Aku pastikan Abangku harus dapat hukuman, lagipula ide konyolnya beberapa hari lalu benar-benar membuatku jadi kena amarah Bubun, padahal aku diam saja, meresahkan sekali jika diingat, Bang Ravi tidak ada lembut-lembutnya apalagi kalau di samakan seperti squisy 

"Pelatih, apa nggak bisa di ganti aja ? Saya masih belum bisa ikut serta walau itu sparing," kataku. Entah akan dipercaya atau tidak, tapi kenyataannya pemulihan untuk tulang itu cukup lama. Terlebih saat tahu ada beberapa kerusakan sendi yang tanpa aku sadari benar-benar membuatku semakin takut untuk ikut serta. 

Ada trauma yang coba kuhindari selama ini, bahkan ketakutan terbesarku adalah tidak siap melihat kecewa dan sedih di wajah Bubun. 

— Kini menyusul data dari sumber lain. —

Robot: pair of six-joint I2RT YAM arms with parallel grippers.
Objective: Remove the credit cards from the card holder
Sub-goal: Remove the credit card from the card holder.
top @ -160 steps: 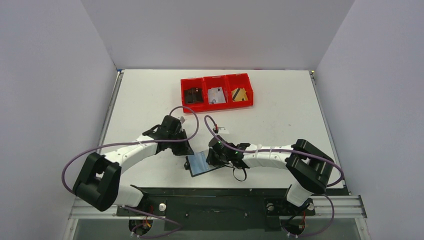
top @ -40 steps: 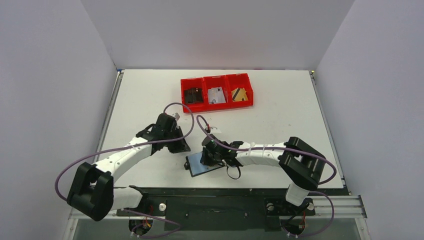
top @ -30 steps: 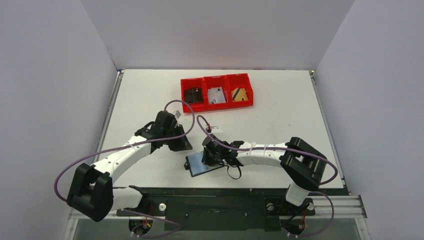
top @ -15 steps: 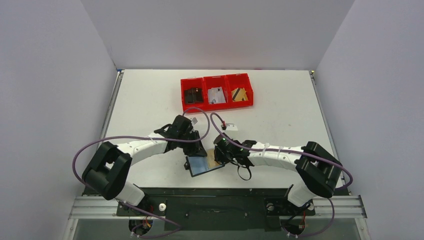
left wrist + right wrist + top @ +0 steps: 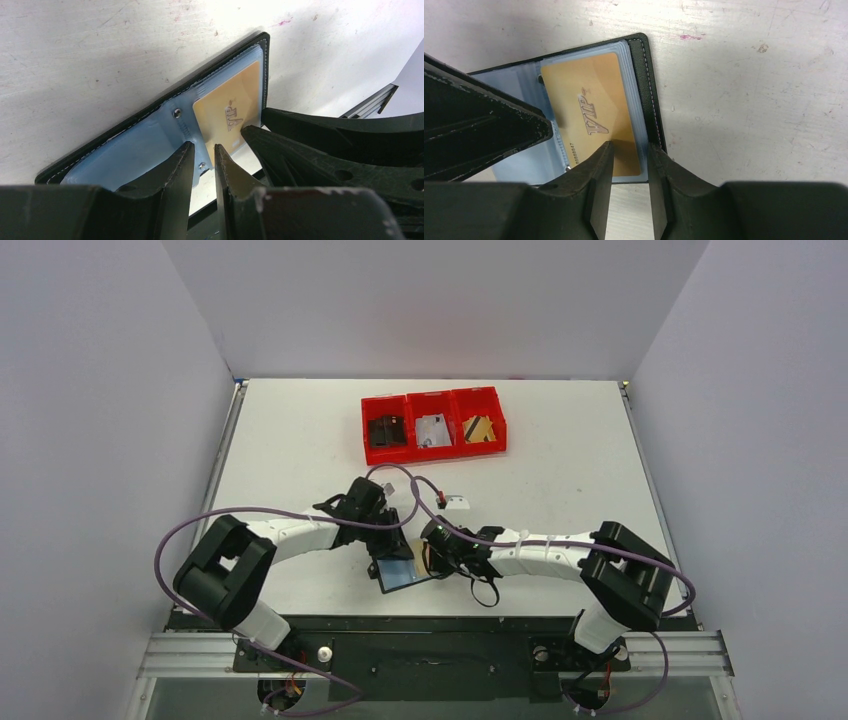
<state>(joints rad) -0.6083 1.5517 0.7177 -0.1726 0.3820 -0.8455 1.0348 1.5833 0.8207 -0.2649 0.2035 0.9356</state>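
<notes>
Extraction was in hand; the card holder (image 5: 399, 572) lay open at the table's (image 5: 560, 490) near edge; left gripper (image 5: 204, 159) and right gripper (image 5: 630, 162) stood slightly parted, holding nothing, over sleeve (image 5: 130, 150) and gold card (image 5: 591, 117); I judged an edge pinch next.

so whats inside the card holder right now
A gold VIP card in a clear sleeve of the open card holder. Any cards beneath it are covered.

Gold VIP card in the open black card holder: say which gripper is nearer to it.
Right. The right gripper sits at the near edge of the gold VIP card; the left gripper sits beside it, over the riveted spine.
</notes>
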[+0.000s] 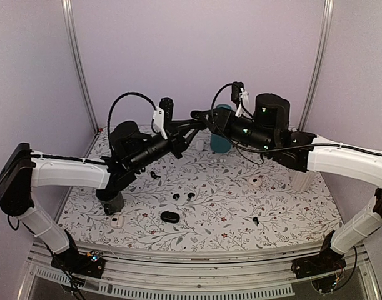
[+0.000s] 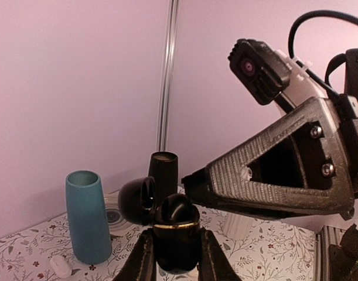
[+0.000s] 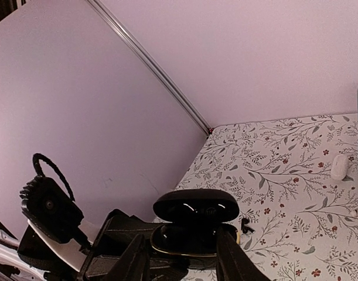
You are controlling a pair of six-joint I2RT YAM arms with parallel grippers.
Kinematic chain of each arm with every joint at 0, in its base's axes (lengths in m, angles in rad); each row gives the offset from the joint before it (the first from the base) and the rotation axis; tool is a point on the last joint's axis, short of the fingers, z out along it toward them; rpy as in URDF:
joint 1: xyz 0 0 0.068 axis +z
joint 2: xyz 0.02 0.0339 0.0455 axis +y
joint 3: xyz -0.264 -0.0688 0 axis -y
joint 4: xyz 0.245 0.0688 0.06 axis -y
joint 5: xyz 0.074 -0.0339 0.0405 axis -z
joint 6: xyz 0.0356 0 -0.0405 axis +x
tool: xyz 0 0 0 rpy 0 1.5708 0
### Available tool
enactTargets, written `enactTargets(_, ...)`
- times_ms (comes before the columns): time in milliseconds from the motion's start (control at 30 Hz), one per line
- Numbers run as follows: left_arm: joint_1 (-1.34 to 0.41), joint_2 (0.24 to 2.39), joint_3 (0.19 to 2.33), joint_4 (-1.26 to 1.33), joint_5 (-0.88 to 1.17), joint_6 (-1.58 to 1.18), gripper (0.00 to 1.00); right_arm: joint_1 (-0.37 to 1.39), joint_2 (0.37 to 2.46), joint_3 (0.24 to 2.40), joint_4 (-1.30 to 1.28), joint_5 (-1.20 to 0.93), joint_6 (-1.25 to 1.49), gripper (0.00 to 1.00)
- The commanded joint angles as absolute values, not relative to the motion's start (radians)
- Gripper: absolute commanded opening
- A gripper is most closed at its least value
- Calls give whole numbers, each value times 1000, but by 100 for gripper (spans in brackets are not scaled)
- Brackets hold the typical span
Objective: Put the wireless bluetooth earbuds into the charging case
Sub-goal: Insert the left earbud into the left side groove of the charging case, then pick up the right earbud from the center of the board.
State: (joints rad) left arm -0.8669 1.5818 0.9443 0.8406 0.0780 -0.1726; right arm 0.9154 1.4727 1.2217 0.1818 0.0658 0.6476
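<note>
Black charging case [image 2: 176, 219] in left tool [image 2: 176, 237]; right wrist: lid [image 3: 196, 206] interior.

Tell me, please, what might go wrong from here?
1. The open charging case is held in the air by the left gripper, with the right gripper crowding it; a nudge might dislodge it or shut its lid.
2. The earbuds lie on the table, tiny and glossy, so they may slip when grasped.
</note>
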Motion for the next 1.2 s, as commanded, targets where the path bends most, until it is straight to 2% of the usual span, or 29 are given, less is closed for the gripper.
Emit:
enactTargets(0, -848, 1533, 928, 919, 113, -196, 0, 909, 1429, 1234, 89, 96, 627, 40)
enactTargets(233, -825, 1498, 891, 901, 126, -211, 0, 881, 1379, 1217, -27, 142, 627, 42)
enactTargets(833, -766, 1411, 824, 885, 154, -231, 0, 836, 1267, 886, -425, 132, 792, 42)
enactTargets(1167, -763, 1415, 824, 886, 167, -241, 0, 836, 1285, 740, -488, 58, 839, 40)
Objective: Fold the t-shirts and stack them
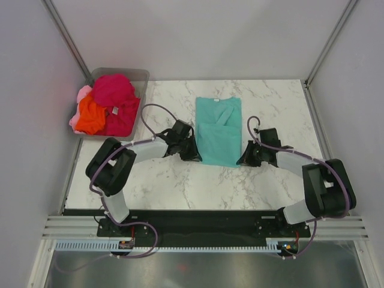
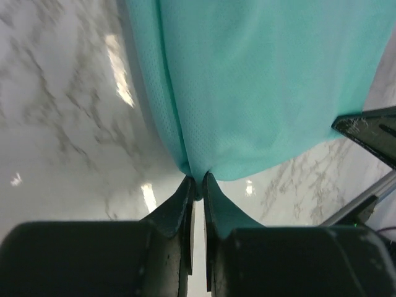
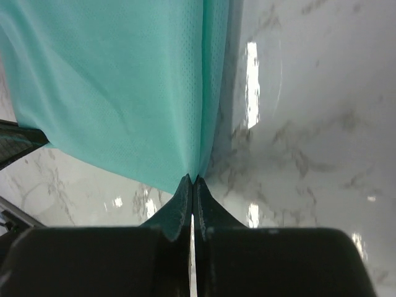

Sejak kecil aku tidak pernah melihat Bubun menangis karena kenakalanku. Sesekali mungkin pernah, tapi itu karena ulah Om Tio yang diam-diam sengaja membawaku pergi tanpa izin. Bubun begitu cemas dan akhirnya menelpon Papa karena khawatir.  Saat itu usiaku masih sangat muda untuk tahu segalanya. Terlebih, posisi Om Tio adalah adik kandung Bubun. Tetap saja Bubun akan memarahinya hingga Om Tio meminta ampun, bukan pada Bubun saja, Papa saat itu terlihat sangat  kesal, tapi untuk pertama kalinya aku melihat Papa menahan emosinya adalah ketika kami sedang menghadiri jamuan makan malam di sebuah hotel berkelas  yang telah di boking untuk para tamu penting saja. 

Di sana ada Om Radin bersama Tante Melody yang begitu anggun. Aku bisa merasakan aura yang sangat negatif ketika Papa melihat Om Radin, hanya saja itu untuk sesaat, setelahnya semua kembali normal. 

Dan kini,  aku harus disadarkan oleh kenyataan, kalau babak penyisihan itu akan segera terlaksana. Meski aku telah menolaknya. 

"Kamu harus mencobanya, Kal,  sudah dua tahun kamu vakum dari perguruan, dan sekarang kamu harus kembali aktif." 

Aku tidak tuli, tapi itu terdengar seperti paksaan, bahkan ada sebuah keanehan di setiap kata yang terlontar dari Pelatih Farda. Tapi apa?